Sevgili okuyucular, beş ay kadar önce, Hindistan'da bulunan son daktilo fabrikasının da kapandığı haberini okuduğumda içim burkulmuştu. Düşünebiliyor musunuz, icat edilip de dünyanın dört bir yanındaki kullanıcıların hizmetine sunulan bu yazı makinesi belki de 20. yüzyılın en önemli ve faydalı buluşları arasındaydı.
Tuşları, şaryosu ve şeridiyle neredeyse tek başına bir "matbaa" görevi ifa eden ve sadece kişilerin değil resmi kurum ve ofislerin de vazgeçilmez aracıydı daktilo. Biraz gürültülüydü belki fakat tuşların şaryoya vurduğu anda çıkan o tak tuklar kim bilir nice yazarın ilham kaynağı olmuştu.
Benim de gençliğimde edindiğim Erika marka bir daktilom vardı ve yazılarımın birçoğunu o küçük fakat sevimli makinede yazardım. O daktilo hâlâ evimin bir köşesinde durur, zaman zaman açar ve bir şeyler tuşlarım.
***
Perşembe günü
Steve Jobs'un öldüğünü duyduğumda da yine benzer bir burukluk hissettim. Bunun sebebi galiba daktilo ile
Jobs'un insanlığa sunduğu bilgisayar arasında bir rabıta kurmamdı.
Steve Jobs, 70'lerde ilk kişisel bilgisayarı yapan, daha sonra bu bilgisayara mause'u (fare) ekleyen ve 80'lerin ortalarında da
Macintosh adı verilen o harika icadın altına imzasını atan kişiydi.
Steve Jobs, o ünlü
Apple şirketinin kurucusu, yöneticisi ve her şeyi idi. Ailesinin araba garajında başlayan bilişim macerası onu
Amerika'nın ve dünyanın önde gelen, zengin ve başarılı işadamlarından ve
CEO'larından biri haline getirmişti. Bir ara
Apple'dan ayrılıp başka şirketler kurmuş; yine bu şirketlerle başarıdan başarıya koşmuş ve nihayet yuvasına, yani
Apple'a geri dönmüş ve bugün hepimizin bildiği ve belki de kullandığı o cep telefonlarını üretmişti.

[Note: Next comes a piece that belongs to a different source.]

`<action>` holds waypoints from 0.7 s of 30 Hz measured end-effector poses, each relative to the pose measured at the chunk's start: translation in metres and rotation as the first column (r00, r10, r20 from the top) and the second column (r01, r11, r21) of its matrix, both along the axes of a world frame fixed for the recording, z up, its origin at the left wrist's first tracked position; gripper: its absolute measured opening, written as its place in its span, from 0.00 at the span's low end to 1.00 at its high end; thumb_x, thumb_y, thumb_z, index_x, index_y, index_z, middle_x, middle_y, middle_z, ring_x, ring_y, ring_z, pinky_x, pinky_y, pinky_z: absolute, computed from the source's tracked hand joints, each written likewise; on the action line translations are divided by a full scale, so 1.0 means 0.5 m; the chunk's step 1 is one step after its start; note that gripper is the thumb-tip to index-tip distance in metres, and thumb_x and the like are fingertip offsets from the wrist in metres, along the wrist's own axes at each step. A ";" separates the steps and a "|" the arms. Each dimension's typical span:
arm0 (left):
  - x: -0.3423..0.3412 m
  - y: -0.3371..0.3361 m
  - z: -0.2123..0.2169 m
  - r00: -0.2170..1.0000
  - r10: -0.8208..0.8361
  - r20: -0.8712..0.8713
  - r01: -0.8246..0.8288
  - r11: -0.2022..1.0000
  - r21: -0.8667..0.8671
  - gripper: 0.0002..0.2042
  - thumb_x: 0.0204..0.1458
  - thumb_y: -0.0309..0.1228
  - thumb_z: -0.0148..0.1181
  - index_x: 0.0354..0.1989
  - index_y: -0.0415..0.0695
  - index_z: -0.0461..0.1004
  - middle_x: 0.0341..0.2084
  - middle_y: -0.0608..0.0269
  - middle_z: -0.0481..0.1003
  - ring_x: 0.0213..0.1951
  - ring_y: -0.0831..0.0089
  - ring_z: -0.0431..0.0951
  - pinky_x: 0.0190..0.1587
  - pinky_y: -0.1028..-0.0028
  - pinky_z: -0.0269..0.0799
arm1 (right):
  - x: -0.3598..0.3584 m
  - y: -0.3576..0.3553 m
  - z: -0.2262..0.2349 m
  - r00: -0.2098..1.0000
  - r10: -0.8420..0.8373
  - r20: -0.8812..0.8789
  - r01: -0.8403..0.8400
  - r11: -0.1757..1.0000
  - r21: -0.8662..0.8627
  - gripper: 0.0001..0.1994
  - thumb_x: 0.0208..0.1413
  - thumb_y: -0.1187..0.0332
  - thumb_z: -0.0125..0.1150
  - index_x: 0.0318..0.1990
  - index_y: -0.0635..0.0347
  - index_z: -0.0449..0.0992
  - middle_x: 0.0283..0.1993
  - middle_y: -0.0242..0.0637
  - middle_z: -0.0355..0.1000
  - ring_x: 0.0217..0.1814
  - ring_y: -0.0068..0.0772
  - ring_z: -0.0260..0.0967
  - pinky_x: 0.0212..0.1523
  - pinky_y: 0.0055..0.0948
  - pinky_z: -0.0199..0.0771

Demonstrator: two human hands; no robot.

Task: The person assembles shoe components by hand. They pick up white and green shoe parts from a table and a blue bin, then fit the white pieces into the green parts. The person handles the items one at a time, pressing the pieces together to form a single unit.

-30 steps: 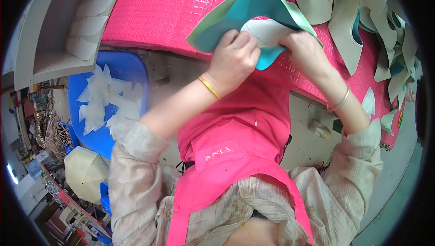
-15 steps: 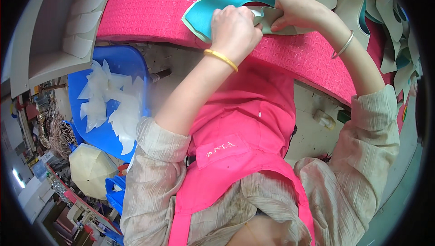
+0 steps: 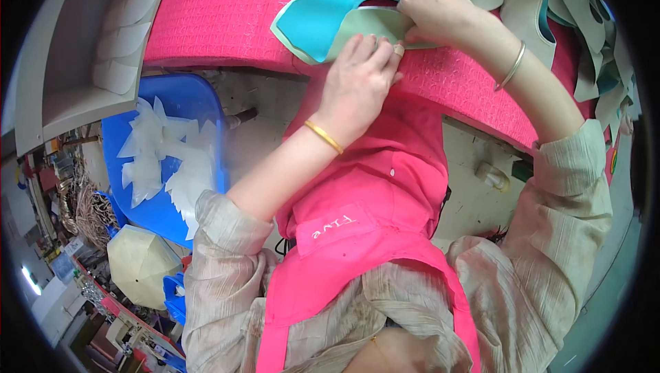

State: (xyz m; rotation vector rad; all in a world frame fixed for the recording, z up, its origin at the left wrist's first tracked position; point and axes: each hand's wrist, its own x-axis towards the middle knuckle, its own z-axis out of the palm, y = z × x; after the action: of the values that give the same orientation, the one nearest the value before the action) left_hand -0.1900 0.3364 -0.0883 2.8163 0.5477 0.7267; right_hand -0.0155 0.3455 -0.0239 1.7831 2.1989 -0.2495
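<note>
A curved shoe upper (image 3: 309,24), teal on one face and pale green on the other, lies near the front edge of the pink padded work surface. Part of it is folded over, so a pale green flap (image 3: 364,24) covers some of the teal. My left hand (image 3: 361,84) rests at the flap's near edge, fingers stretched out flat against it, with a pale band around one finger. At the right part of the flap, my right hand (image 3: 443,15) pinches the piece between bent fingers and thumb. The fingertips are partly hidden.
The pink padded surface (image 3: 220,22) curves in front of me. More pale green pieces (image 3: 529,12) are heaped at its right. To the left stand a grey shelf (image 3: 75,50) with stacked pale pieces and a blue tub (image 3: 196,88) holding translucent white cut-outs (image 3: 148,146).
My left hand has moved down toward me, its curled fingers now stretched out. The crumpled flap now lies flatter and shows more. My right hand has shifted slightly left.
</note>
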 end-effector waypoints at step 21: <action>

Daktilo ile başlayan, sıcak dizgi ile hız kazanan masaüstü yayıncılığın son ve kalıcı noktası işte bu zeki, akıllı, girişimci ve yetenekli
Steve Jobs tarafından konmuş ve önümüze
Macintosh'un bilgisayarı gelmişti. Küçücük ekranı, minicik belleği, yok denecek kadar az kapasitesi vardı ama bu küçükdev bilgisayar masaüstü yayıncılıkta bir çığır açmış, gazetelerin, dergilerin, matbaaların bir nevi cankurtaran simidi haline gelmişti.
O bir ucundan ısırılmış elma amblemi ile masalarımızın üstüne oturan ve çok uzun zaman süresince de yerini koruyan
Macintosh bilgisayarlar,
Jobs'un en büyük rakibi
Bill Gates'e bile ilham kaynağı olmuş ve bugün kullandığımız
Windows tabanlı sistemlere öncülük etmiştir.

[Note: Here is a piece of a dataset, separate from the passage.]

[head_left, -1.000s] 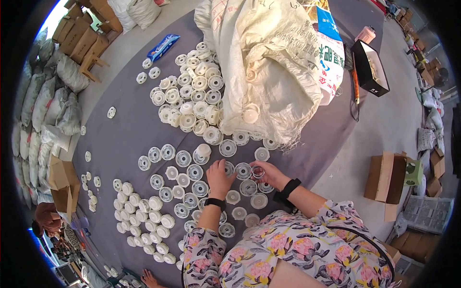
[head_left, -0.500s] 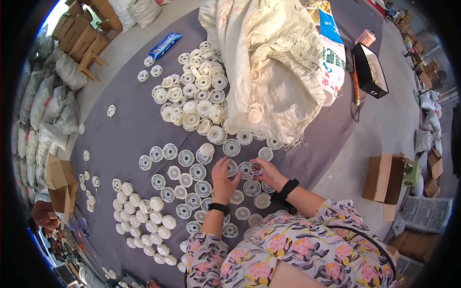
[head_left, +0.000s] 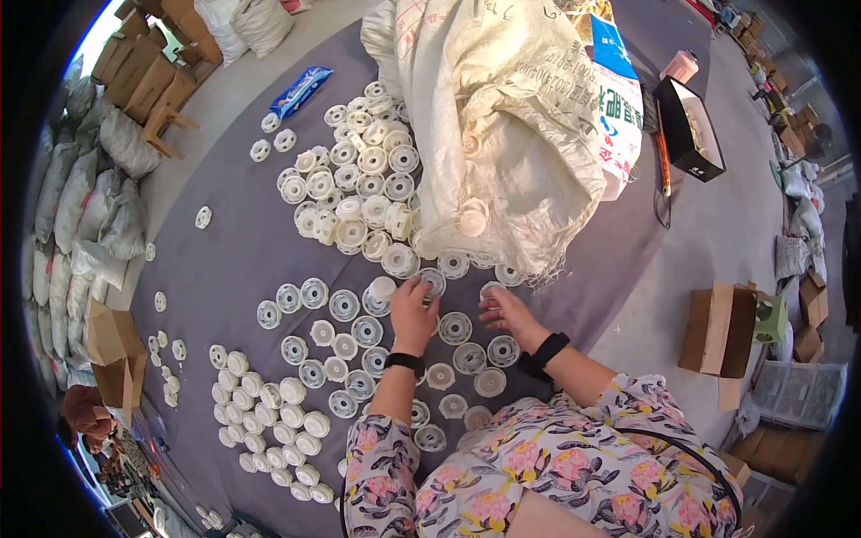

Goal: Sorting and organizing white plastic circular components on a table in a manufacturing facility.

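Observation:
My left hand (head_left: 413, 314) reaches forward over the grey mat (head_left: 224, 260), its fingertips pinched on a white plastic disc (head_left: 432, 282) near the mouth of a big white woven sack (head_left: 502, 134). To the right, my right hand (head_left: 508, 311) has its fingers curled beside another white disc (head_left: 491, 289); I cannot see whether it grips it. Both wrists wear black bands. More discs lie flat in loose rows (head_left: 456, 328) between and below my hands.
A heap of white discs (head_left: 359, 193) lies left of the sack, and a tidy block of white caps (head_left: 269, 412) at lower left. A black box (head_left: 691, 130) and a cardboard box (head_left: 717, 327) stand right, a blue packet (head_left: 300, 90) far left.
Both hands were together over the discs close to my lap. They have moved apart and forward toward the sack's mouth.

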`<state>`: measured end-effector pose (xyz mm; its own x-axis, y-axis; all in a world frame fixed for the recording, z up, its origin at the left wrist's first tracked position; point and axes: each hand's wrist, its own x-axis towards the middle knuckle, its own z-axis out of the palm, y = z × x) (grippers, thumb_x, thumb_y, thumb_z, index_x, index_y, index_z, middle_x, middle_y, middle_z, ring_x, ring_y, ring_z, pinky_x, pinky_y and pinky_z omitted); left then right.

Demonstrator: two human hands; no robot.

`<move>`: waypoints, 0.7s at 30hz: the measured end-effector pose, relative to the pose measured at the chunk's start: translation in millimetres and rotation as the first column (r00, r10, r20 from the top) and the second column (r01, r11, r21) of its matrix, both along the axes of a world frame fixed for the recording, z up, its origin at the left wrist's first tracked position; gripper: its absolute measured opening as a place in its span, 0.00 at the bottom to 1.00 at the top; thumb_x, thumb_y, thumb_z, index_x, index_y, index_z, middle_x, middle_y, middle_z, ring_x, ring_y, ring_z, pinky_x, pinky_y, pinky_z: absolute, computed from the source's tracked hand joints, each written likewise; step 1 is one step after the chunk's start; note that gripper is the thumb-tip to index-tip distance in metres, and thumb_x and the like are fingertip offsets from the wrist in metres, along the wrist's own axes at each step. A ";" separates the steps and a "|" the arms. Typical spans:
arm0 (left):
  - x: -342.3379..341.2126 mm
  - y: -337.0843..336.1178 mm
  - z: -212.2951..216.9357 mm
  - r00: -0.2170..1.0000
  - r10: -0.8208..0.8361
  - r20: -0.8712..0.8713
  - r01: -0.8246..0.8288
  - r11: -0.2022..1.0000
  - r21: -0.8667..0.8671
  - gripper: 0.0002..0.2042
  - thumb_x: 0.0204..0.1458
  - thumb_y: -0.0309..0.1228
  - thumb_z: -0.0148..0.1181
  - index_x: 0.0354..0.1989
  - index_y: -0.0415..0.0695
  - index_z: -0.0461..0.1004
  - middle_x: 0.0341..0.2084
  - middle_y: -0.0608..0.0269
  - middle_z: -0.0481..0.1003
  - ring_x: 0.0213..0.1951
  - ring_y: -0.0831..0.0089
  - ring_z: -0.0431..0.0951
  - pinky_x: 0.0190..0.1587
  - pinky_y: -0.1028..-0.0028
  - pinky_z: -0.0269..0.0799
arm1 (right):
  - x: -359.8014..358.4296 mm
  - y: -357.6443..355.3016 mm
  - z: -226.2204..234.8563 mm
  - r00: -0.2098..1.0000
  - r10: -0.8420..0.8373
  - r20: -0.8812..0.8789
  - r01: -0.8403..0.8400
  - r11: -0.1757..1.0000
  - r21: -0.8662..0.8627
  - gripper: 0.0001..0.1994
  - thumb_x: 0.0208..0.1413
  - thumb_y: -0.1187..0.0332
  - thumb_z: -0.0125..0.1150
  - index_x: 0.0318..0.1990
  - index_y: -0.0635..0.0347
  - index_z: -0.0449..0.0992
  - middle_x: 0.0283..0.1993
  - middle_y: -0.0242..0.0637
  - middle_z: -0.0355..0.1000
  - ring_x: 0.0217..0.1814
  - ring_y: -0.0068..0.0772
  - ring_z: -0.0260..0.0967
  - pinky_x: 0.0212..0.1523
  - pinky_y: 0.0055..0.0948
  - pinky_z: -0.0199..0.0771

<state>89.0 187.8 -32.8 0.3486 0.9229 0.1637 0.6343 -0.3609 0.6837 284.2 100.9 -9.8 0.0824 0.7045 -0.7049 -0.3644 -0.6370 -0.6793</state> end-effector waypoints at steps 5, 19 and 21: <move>-5.1 -4.5 5.1 0.999 -0.013 -0.050 0.011 1.000 -0.025 0.19 0.37 0.29 0.67 0.41 0.44 0.74 0.46 0.55 0.71 0.49 0.55 0.69 0.50 0.60 0.65 | 53.7 -45.6 -24.1 0.995 -0.019 0.093 0.026 0.997 -0.075 0.24 0.61 0.47 0.41 0.42 0.60 0.73 0.31 0.35 0.73 0.29 0.27 0.72 0.30 0.26 0.71; -22.3 -42.6 -7.1 0.981 -0.023 -0.194 0.010 0.997 -0.070 0.36 0.35 0.29 0.69 0.57 0.38 0.60 0.51 0.47 0.66 0.53 0.52 0.66 0.55 0.60 0.61 | 84.3 -59.1 -38.8 0.988 -0.086 0.129 0.127 0.925 -0.357 0.31 0.58 0.44 0.42 0.23 0.67 0.73 0.17 0.45 0.71 0.11 0.33 0.66 0.12 0.29 0.62; -28.4 -49.3 -8.2 0.981 -0.006 -0.195 -0.010 0.997 -0.077 0.37 0.35 0.30 0.69 0.57 0.37 0.60 0.52 0.48 0.66 0.54 0.52 0.65 0.56 0.60 0.60 | 82.2 -58.7 -38.1 0.985 -0.097 0.140 0.142 0.920 -0.364 0.31 0.58 0.43 0.42 0.22 0.67 0.73 0.17 0.44 0.71 0.10 0.33 0.65 0.12 0.29 0.60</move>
<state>60.6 138.5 -41.0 0.3650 0.9308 0.0216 0.7585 -0.3107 0.5728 366.4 42.2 -47.9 0.2471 0.3735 -0.8941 -0.3867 -0.8081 -0.4444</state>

Ömrünün büyük kısmını okuma, yazma, araştırma, yayıncılıkla geçirmiş biri olarak,
Steve Jobs'un bizlere kazandırdığı bu küçük-dev bilgisayarı ve tabii ki, ilk göz ağrımız daktiloyu unutmam mümkün müdür?
***
Bir de şu vardır ki,
Steve Jobs gibi, genç yaşından itibaren sürekli çalışan, düşünen ve üreten insanların bu başarı hikâyeleri, kendisinden sonra gelecek olan genç nesillere ışık tutacak niteliktedir.
Jobs ve benzeri vasıftaki insanların, tecrübelerini ve bilgilerini kendilerinden sonra gelecek insanlarla paylaşması ve onlara başarıya nasıl gidileceğinin yollarını göstermesi, bu insanları bir kat daha değerli ve saygı değer kılmaktadır.

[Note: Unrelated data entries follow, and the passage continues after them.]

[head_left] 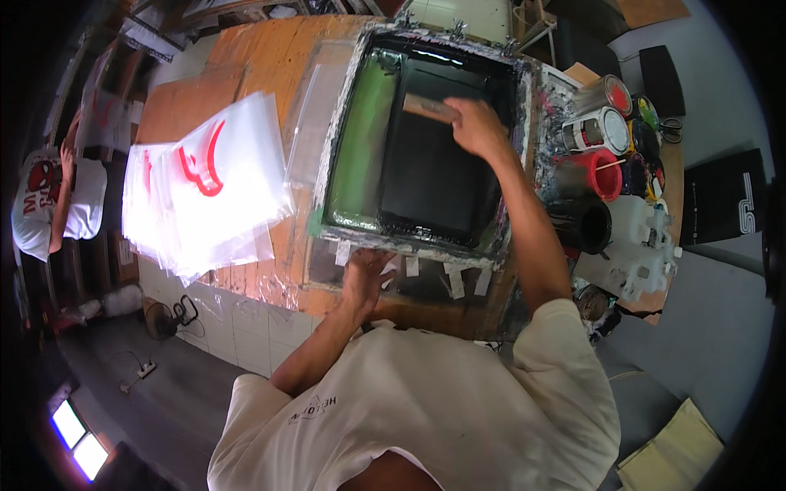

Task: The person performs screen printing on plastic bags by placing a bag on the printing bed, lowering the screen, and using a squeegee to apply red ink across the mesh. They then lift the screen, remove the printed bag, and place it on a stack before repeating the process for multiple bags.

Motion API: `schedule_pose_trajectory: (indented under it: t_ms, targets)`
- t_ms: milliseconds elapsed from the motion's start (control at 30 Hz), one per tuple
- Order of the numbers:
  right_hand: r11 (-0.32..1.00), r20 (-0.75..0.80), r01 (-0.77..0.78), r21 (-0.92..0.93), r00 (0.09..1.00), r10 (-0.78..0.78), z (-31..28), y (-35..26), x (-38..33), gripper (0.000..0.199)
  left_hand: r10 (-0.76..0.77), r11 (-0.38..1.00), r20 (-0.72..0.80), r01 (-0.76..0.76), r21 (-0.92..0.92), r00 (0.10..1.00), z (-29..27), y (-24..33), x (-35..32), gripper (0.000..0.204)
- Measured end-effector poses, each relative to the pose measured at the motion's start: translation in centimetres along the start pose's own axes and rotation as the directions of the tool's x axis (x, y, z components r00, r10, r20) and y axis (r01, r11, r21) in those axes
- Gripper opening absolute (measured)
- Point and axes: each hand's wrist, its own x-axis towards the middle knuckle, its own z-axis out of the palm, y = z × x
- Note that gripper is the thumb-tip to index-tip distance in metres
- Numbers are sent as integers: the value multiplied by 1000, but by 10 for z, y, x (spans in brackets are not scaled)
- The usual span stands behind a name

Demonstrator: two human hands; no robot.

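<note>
Though in right hand (478, 128), squeegee (427, 108) mostly leftward.

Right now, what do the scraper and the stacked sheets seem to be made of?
Scraper: probably wood, dull-looking, judging by its brown face, though blur leaves this open. Sheets: likely thin plastic, glossy, with bright glare and see-through edges.

dark fan (160, 321); white power strip (146, 370)
</note>
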Motion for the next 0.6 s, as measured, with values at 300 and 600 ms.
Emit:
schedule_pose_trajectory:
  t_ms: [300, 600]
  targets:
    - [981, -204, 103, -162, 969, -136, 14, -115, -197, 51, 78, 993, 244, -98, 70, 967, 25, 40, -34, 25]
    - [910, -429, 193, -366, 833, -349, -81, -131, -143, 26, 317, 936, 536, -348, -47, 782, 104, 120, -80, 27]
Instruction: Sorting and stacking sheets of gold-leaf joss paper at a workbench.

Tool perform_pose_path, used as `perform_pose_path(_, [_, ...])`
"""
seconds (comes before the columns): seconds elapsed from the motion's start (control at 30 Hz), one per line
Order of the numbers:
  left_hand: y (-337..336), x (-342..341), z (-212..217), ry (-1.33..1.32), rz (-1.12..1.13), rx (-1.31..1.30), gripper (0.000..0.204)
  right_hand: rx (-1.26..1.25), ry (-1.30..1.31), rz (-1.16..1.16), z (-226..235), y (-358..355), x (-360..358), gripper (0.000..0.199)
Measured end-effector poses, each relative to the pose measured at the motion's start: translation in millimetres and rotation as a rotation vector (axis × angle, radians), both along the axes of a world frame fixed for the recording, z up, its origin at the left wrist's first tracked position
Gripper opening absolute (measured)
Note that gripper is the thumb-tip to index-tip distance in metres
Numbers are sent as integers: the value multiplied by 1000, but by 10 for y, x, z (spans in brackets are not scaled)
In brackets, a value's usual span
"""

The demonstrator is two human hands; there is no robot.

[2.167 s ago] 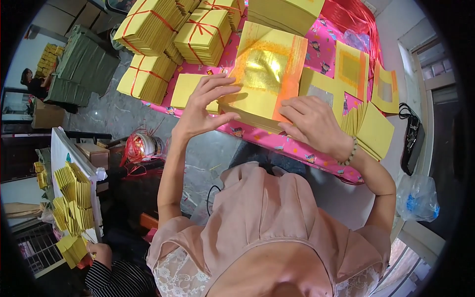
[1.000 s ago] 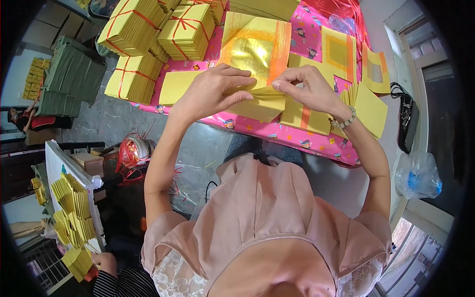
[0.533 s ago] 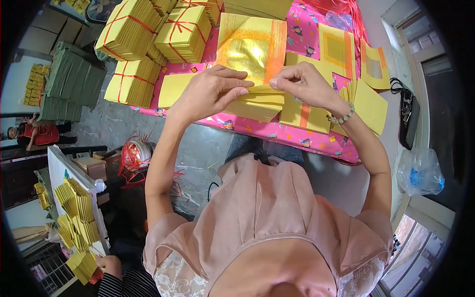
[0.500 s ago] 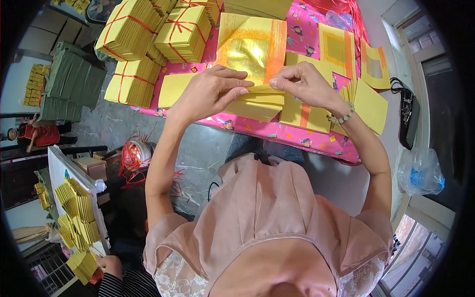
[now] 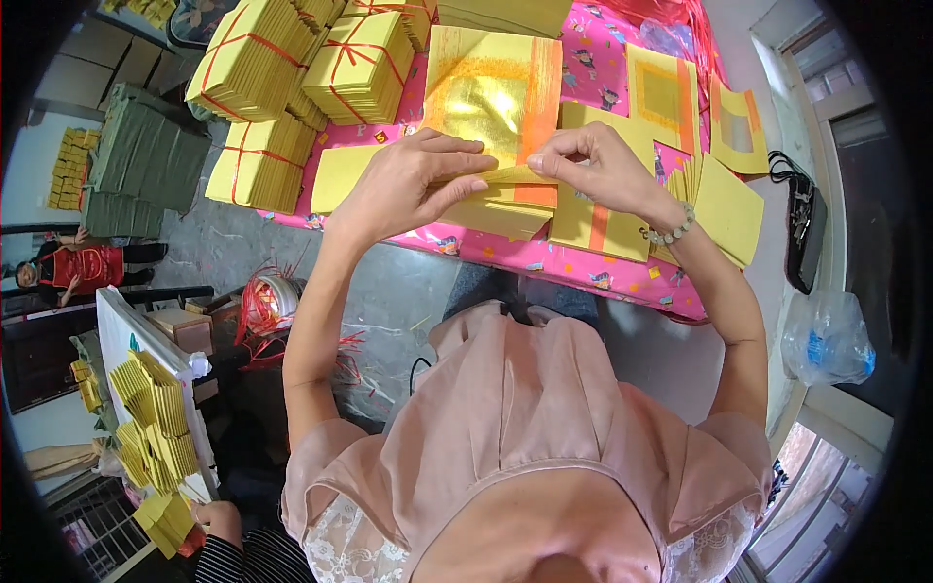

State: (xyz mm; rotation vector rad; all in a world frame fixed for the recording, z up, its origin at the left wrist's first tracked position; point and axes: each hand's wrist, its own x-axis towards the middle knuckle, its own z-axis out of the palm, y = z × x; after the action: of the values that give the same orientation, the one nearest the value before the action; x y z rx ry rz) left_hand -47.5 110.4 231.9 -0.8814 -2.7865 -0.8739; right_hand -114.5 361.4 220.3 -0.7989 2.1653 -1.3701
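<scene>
A yellow paper sheet (image 5: pixel 486 73) with a gold foil square and an orange band down its right side lies before me, its near edge turned up in a narrow fold. My left hand (image 5: pixel 416 185) has its fingers on the fold's left part, the thumb on the near side. Thumb and fingertips of my right hand (image 5: pixel 603 173) pinch the same fold at the orange band. Beneath is a stack of yellow paper (image 5: pixel 501 216). Right of it, by my wrist, more yellow sheets (image 5: pixel 603 228) lie partly overlapped.
Bundles of folded yellow paper (image 5: pixel 360 68) tied with red string stand at the far left of the pink patterned tablecloth (image 5: pixel 466 241). A black case (image 5: pixel 805 228) and a clear plastic bag (image 5: pixel 826 340) are at right. Another person's hand (image 5: pixel 219 520) shows lower left.
The sheet has shifted slightly left and its foil shows more creasing, while my hands stay nearly in place. In the background, a person in a red apron has turned and moved their arms.
</scene>
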Motion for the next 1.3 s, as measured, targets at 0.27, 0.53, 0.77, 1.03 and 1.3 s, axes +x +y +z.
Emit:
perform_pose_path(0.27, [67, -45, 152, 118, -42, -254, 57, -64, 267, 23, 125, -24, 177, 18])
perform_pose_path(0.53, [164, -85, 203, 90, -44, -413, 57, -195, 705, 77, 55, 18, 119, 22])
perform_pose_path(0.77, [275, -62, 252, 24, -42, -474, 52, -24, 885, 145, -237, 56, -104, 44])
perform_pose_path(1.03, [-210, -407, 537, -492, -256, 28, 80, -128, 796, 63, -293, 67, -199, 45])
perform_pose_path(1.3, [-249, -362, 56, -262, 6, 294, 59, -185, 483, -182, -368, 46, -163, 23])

Onun, genç yaşta kansere yakalandığı halde yılmadan ve ürkmeden mücadele etmesi ve doktorların kısa bir süre biçmelerine rağmen yedi yıl kadar yaşaması dahi insanların hayata nasıl bakması gerektiğini göstermesi açısından dikkati şâyandır.
Bakın
Steve Jobs, hastalığa yakalandığı günlerde bir ameliyat sonrası,
Stanford Üniversitesi mezuniyet töreninde yaptığı ve 28 bin kişiye hitap ettiği konuşmasında ne diyor:
"Bazen hayat kafanıza bir tuğlayla vurur. Sakın inancınızı kaybetmeyin... İşiniz hayatınızın büyük bir kısmını kaplayacak ve gerçek anlamda tatmin olmanın tek yolu harika bir iş olduğuna inandığınız şeyi yapmanızdır. Ve harika bir iş yapmanın tek yolu ise yaptığınızı sevmenizden geçer. Henüz bulamadıysanız, aramaya devam edin... 'Her gününü, hayatının son günüymüş gibi yaşarsan, günün birinde haklı çıkarsın.' ... Kaybedecek bir şeyler olduğu düşünce tuzağını yok etmenin en iyi yolu insanın öleceğini hatırlamasıdır. Zaten çıplak ve savunmasızsın. Yüreğinin sesini dinlememen için hiçbir neden yok... Zamanınız kısıtlı, bu yüzden başkalarının hayatını yaşayarak onu harcamayın. Başkalarının düşüncelerinin sonuçlarıyla yaşama dogmasına takılıp kalmayın. Başka insanların fikirlerinin gürültüsünün kendi kalbinizin sesini duymanızı engellemesine izin vermeyin. Ve en önemlisi kalbinizin ve sezgilerinizin yolundan gidecek cesarete sahip olun. Kalbiniz ve sezgileriniz ne yapmak istediğinizi bilirler. Bunun dışındaki her şey ikinci plânda..."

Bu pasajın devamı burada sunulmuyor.